• **WORK REQUEST**
Omit every picture, then return the listing verbatim.

• **AVAILABLE DATA**
....................

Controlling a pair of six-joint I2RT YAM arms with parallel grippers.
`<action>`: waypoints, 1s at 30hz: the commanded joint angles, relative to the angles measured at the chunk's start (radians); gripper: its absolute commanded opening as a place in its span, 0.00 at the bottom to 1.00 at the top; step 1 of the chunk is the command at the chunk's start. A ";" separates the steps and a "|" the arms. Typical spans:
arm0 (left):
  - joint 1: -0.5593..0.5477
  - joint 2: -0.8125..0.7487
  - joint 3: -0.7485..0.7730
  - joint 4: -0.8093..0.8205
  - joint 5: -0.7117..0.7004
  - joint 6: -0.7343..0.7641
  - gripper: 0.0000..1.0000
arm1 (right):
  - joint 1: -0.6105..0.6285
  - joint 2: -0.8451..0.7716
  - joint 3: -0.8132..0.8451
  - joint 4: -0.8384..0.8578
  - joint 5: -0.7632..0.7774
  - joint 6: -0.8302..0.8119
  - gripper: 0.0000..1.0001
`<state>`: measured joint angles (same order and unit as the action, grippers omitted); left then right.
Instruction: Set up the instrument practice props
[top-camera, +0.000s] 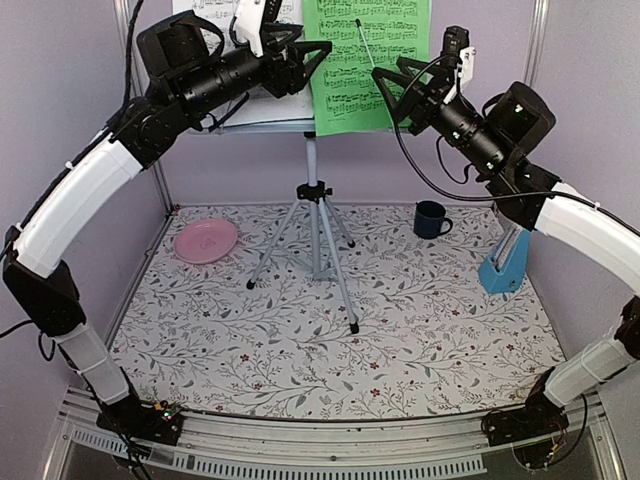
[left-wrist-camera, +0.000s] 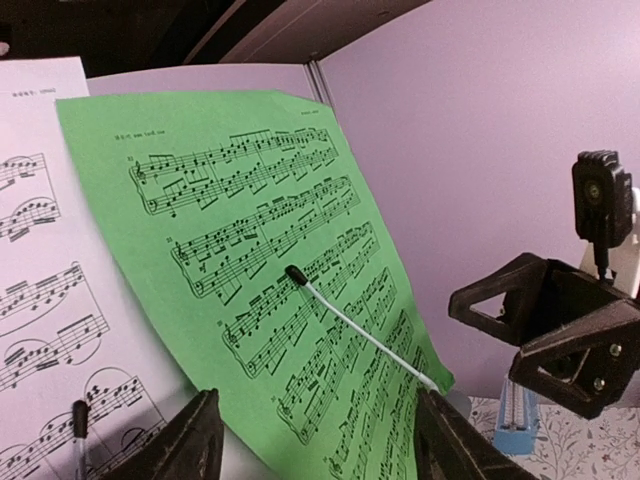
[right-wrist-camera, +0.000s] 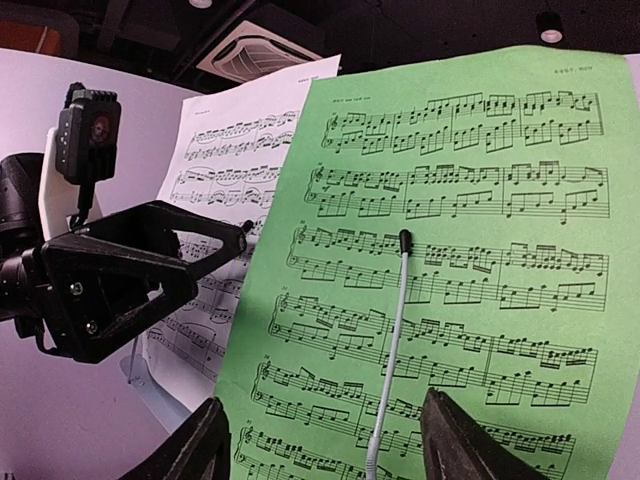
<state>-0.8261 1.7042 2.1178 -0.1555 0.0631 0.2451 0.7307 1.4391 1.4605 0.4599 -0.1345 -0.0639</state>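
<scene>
The music stand (top-camera: 314, 200) rises on its silver tripod at the middle back of the table. It carries a white sheet-music page (top-camera: 215, 15) and a green page (top-camera: 370, 60). A thin white retaining arm with a black tip (left-wrist-camera: 350, 325) lies across the green page (right-wrist-camera: 450, 260). My left gripper (top-camera: 318, 68) is open just in front of the green page's left edge, its fingers (left-wrist-camera: 195, 440) holding nothing. My right gripper (top-camera: 385, 97) faces the same page from the right, open and empty, fingers (right-wrist-camera: 460, 440) apart. The blue metronome (top-camera: 503, 265) stands by the right wall.
A pink plate (top-camera: 205, 240) lies at the back left of the floral tablecloth. A dark blue mug (top-camera: 430, 218) sits at the back right near the metronome. Lilac walls close in the back and sides. The two grippers hang close to each other by the stand.
</scene>
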 joint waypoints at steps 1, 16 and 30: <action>-0.030 -0.075 -0.073 0.033 -0.069 0.022 0.66 | -0.004 -0.081 -0.046 -0.012 0.055 -0.001 0.70; -0.064 -0.320 -0.402 0.069 -0.123 0.016 0.85 | -0.033 -0.204 -0.171 -0.172 0.011 0.029 0.85; 0.026 -0.642 -0.997 0.153 -0.085 -0.170 0.93 | -0.032 -0.260 -0.407 -0.263 -0.064 0.133 0.88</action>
<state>-0.8330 1.1053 1.2243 -0.0628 -0.0505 0.1543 0.7036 1.1950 1.1309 0.2390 -0.1982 0.0063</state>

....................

• **EXERCISE OUTPUT**
Controlling a pair of six-joint I2RT YAM arms with parallel grippers.
`<action>`: waypoints, 1s at 30hz: the commanded joint angles, relative to the angles measured at the chunk's start (radians); gripper: its absolute commanded opening as a place in its span, 0.00 at the bottom to 1.00 at the top; step 1 of the chunk is the command at the chunk's start. A ";" separates the steps and a "|" the arms. Typical spans:
arm0 (left):
  - joint 1: -0.5593..0.5477
  - joint 2: -0.8125..0.7487
  - joint 3: -0.7485..0.7730
  - joint 4: -0.8093..0.8205
  - joint 5: -0.7117..0.7004
  - joint 6: -0.7343..0.7641
  - gripper: 0.0000..1.0000
arm1 (right):
  - joint 1: -0.6105..0.6285
  - joint 2: -0.8451..0.7716
  - joint 3: -0.8132..0.8451
  - joint 4: -0.8384..0.8578
  - joint 5: -0.7632..0.7774
  - joint 6: -0.8302..0.8119
  - gripper: 0.0000..1.0001
`<state>`: measured joint angles (same order and unit as the action, grippers omitted); left then right.
Instruction: Set up the instrument practice props
[top-camera, +0.000s] 
[left-wrist-camera, +0.000s] 
[right-wrist-camera, +0.000s] 
<state>-0.8261 1.7042 2.1178 -0.1555 0.0631 0.2451 0.7307 1.4391 1.4605 0.4599 -0.1345 -0.0639</state>
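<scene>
The music stand (top-camera: 314, 200) rises on its silver tripod at the middle back of the table. It carries a white sheet-music page (top-camera: 215, 15) and a green page (top-camera: 370, 60). A thin white retaining arm with a black tip (left-wrist-camera: 350, 325) lies across the green page (right-wrist-camera: 450, 260). My left gripper (top-camera: 318, 68) is open just in front of the green page's left edge, its fingers (left-wrist-camera: 195, 440) holding nothing. My right gripper (top-camera: 385, 97) faces the same page from the right, open and empty, fingers (right-wrist-camera: 460, 440) apart. The blue metronome (top-camera: 503, 265) stands by the right wall.
A pink plate (top-camera: 205, 240) lies at the back left of the floral tablecloth. A dark blue mug (top-camera: 430, 218) sits at the back right near the metronome. Lilac walls close in the back and sides. The two grippers hang close to each other by the stand.
</scene>
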 joint waypoints at steps 1, 16 and 30: <action>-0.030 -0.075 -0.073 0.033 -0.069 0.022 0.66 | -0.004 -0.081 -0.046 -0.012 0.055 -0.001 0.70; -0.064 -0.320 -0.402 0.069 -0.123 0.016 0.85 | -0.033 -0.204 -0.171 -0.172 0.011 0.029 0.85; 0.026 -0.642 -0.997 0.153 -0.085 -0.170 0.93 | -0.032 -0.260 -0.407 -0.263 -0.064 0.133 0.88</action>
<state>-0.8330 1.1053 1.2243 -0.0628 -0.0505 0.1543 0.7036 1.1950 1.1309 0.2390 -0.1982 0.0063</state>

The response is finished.